## [Exercise aim]
The expected output is each line in the data below that includes the string "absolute".

## [Data below]
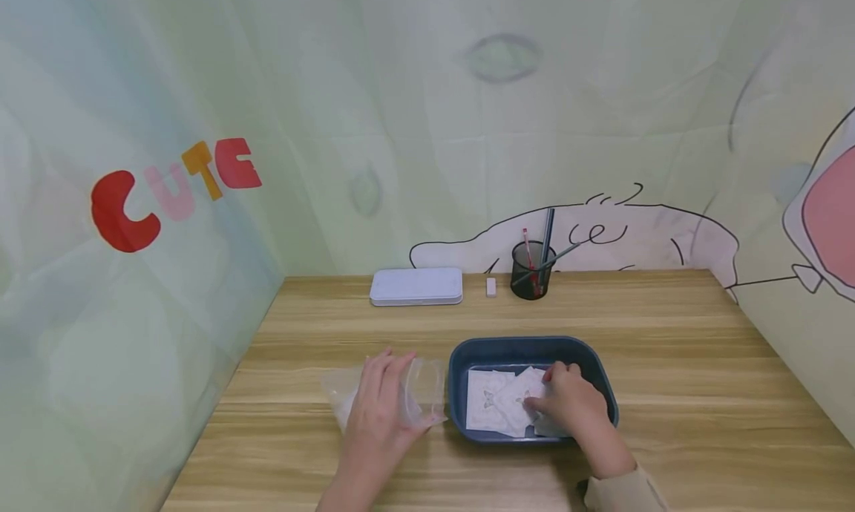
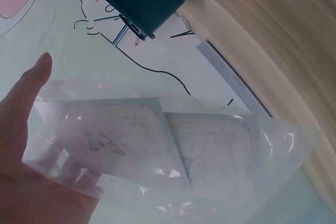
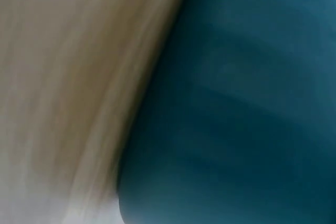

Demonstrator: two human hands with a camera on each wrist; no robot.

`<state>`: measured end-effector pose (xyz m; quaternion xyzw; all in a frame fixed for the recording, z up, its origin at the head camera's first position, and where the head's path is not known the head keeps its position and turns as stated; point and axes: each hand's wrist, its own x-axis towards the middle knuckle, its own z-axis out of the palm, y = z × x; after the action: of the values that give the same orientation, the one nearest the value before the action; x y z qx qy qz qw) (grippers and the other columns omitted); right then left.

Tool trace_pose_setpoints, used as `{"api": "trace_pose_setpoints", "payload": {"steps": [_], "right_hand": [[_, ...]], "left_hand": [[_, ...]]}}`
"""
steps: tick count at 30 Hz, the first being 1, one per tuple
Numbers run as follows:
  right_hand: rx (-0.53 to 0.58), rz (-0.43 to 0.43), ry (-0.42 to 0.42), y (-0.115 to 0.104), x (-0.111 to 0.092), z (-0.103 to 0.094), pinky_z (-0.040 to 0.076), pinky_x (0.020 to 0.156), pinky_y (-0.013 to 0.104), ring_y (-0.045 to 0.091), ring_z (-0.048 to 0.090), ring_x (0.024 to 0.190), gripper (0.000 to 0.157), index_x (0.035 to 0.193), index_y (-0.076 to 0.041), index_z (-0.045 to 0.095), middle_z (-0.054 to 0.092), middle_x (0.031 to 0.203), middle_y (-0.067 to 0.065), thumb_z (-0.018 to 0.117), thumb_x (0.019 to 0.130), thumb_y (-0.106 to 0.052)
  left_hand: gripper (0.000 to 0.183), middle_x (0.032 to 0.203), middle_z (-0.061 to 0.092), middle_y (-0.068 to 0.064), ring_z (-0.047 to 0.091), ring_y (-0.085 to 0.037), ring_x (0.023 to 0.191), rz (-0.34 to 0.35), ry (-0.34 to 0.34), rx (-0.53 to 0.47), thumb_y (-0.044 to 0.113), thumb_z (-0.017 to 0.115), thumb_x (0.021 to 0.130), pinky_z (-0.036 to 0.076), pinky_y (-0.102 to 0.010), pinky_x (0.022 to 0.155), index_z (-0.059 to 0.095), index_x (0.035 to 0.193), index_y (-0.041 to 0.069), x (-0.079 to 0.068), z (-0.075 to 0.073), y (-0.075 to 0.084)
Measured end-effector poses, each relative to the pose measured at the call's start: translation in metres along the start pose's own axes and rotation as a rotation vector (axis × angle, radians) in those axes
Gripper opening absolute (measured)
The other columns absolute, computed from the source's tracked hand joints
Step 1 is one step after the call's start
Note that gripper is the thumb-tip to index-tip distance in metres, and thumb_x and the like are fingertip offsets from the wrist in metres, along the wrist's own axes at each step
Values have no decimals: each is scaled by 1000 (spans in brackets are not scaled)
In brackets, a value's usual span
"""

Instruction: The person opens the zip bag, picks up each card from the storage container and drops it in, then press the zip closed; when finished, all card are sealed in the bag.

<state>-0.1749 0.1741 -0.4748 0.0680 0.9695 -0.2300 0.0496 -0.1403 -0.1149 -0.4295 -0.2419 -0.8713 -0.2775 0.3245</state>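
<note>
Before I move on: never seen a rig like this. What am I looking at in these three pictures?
No robot here: a person works with two bare hands, filmed by three worn cameras. The wide picture comes from the head, looking forward and down; the other two come from the wrists.

The left hand holds a clear plastic bag; the left wrist view shows flat printed pieces inside it. The right hand reaches into a dark blue bin, at the white squares lying there; whether it grips one is unclear. The right wrist view is blurred, mostly the bin's side and the wooden table.

Toward the back of the table are a flat white case, a small pale block and a black mesh pen cup.
</note>
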Motion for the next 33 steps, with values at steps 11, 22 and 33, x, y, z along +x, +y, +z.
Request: {"api": "trace_pose_setpoints", "payload": {"steps": [11, 22, 33], "right_hand": [[-69, 2, -27, 1, 5, 3, 53, 62, 46, 29, 55, 78, 76, 105, 8, 55, 55, 92, 18, 85, 64, -49], [-16, 43, -54, 3, 8, 4, 53, 67, 48, 28, 54, 80, 75, 106, 7, 57, 56, 91, 15, 86, 63, -46], [70, 28, -3, 2, 7, 2, 41, 54, 33, 23, 49, 71, 66, 98, -2, 54, 54, 82, 7, 89, 59, -43]], "left_hand": [[87, 120, 53, -15, 46, -37, 122, 2, -2, -8, 31, 89, 57, 24, -45, 115, 52, 130, 2, 0, -1, 1], [86, 119, 54, -14, 46, -36, 122, 24, 12, -20, 30, 90, 57, 24, -48, 114, 52, 129, 2, 1, -1, 1], [86, 121, 53, -14, 45, -36, 123, 26, 5, -16, 30, 89, 58, 24, -46, 115, 51, 130, 2, 0, -2, 1]]}}
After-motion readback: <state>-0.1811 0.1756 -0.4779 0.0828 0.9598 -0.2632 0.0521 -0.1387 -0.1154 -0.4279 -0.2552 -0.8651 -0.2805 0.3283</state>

## [Task answer]
Gripper opening absolute (measured)
The other columns absolute, computed from the source's tracked hand joints

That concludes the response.